Claim that complaint procedures were futile won’t save HR employee’s sexual harassment case

By Lisa Milam, J.D.

Her job duties included training new hires on company sexual harassment policies and complaint procedures, but she failed to follow them when she accused her own supervisor of sexual harassment.

A human resources employee who filed suit claiming her supervisor sexually harassed her was stymied by the Faragher/Ellerth defense because the employer had several policies in place which, when combined, were sufficiently clear and robust, and the employee failed to use the complaint procedures. A federal district court in Texas rejected her plea that the employer’s policies were ineffective, that the sexual harassment training was "a joke" (her harasser led the trainings), and that she didn’t complain for seven months because she didn’t know to whom to complain. Although she was fired just weeks after making her eventual complaint, her employer cited as legitimate reasons for her discharge numerous felony and misdemeanor convictions that she failed to report on her job application (Fillmore v. Nan Ya Plastics Corp., U.S.A., September 17, 2019, Miller, G.).

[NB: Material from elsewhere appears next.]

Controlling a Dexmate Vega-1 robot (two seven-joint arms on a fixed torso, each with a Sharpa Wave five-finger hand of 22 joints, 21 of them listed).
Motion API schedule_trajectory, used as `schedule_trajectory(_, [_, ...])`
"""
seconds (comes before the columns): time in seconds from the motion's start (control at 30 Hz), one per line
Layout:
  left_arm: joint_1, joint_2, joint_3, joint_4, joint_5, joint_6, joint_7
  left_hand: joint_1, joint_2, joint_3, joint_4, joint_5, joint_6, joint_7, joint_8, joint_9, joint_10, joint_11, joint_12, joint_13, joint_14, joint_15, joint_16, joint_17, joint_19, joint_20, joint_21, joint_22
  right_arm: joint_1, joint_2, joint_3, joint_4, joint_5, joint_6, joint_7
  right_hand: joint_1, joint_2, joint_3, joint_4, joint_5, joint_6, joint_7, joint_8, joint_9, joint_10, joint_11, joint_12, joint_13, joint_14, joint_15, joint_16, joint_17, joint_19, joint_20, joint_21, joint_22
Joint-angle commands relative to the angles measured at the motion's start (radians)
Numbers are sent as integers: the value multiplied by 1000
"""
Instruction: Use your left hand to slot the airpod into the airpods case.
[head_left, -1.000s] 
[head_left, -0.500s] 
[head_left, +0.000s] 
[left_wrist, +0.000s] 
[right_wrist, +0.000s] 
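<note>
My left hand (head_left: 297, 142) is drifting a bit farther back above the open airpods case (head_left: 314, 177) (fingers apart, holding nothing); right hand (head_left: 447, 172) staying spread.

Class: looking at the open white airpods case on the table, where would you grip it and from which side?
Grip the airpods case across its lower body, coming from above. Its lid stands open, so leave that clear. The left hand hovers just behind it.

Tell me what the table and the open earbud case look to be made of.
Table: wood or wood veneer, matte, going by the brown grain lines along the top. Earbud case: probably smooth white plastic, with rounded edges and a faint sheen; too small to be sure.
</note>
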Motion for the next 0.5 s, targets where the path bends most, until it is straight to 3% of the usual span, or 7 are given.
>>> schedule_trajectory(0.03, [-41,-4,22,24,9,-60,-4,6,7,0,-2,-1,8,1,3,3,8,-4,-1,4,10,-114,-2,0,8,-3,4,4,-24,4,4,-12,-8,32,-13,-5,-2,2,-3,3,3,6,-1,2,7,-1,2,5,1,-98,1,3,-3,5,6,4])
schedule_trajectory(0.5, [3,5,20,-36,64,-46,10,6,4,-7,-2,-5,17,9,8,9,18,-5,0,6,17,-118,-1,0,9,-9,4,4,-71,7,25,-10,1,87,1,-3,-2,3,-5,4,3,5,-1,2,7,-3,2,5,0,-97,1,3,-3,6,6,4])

Sexual harassment, assault. The employee worked in the HR office of one of the plastic company’s plants. Her supervisor was the personnel administrator (he replaced the recently retired HR administrator who continued to work part-time in a transitional role). According to her complaint, her supervisor told her he "wanted to f*** her" and that he wished he could be the cell phone in her back pocket, among other comments, and also assaulted her (he grabbed her vagina, breasts, and buttocks). The supervisor harassed other female plant employees as well. He allegedly told one employee "he wanted to stick his face in her private parts."

However, it took the employee seven months to report the harassment in accordance with the employer’s formal complaint procedures. Her supervisor was terminated less than ten days later. She was fired the following month.

Employer knowledge of harassment? The supervisor regularly made inappropriate comments about his penis to employees in front of the plant manager (his superior), who "would just giggle and laugh it off." That meant the plant manager had actual knowledge of the harassment long before she complained, the employee argued, and neither he nor the company took adequate steps to address the harassment after they knew.

But the company asserted that the plant manager didn’t know; he submitted a declaration stating that the employee never complained to him, that he never saw the supervisor harass her, and that he would have acted promptly to correct any such misconduct had he seen it. On these facts, any "stray comment" he might have heard from the supervisor was hardly severe or pervasive enough, under Fifth Circuit precedent, to have imputed notice of a sexually hostile work environment, the court explained. And the plant manager’s alleged knowledge of the supervisor’s behavior didn’t absolve the employee of her obligation to follow the company’s reporting procedures.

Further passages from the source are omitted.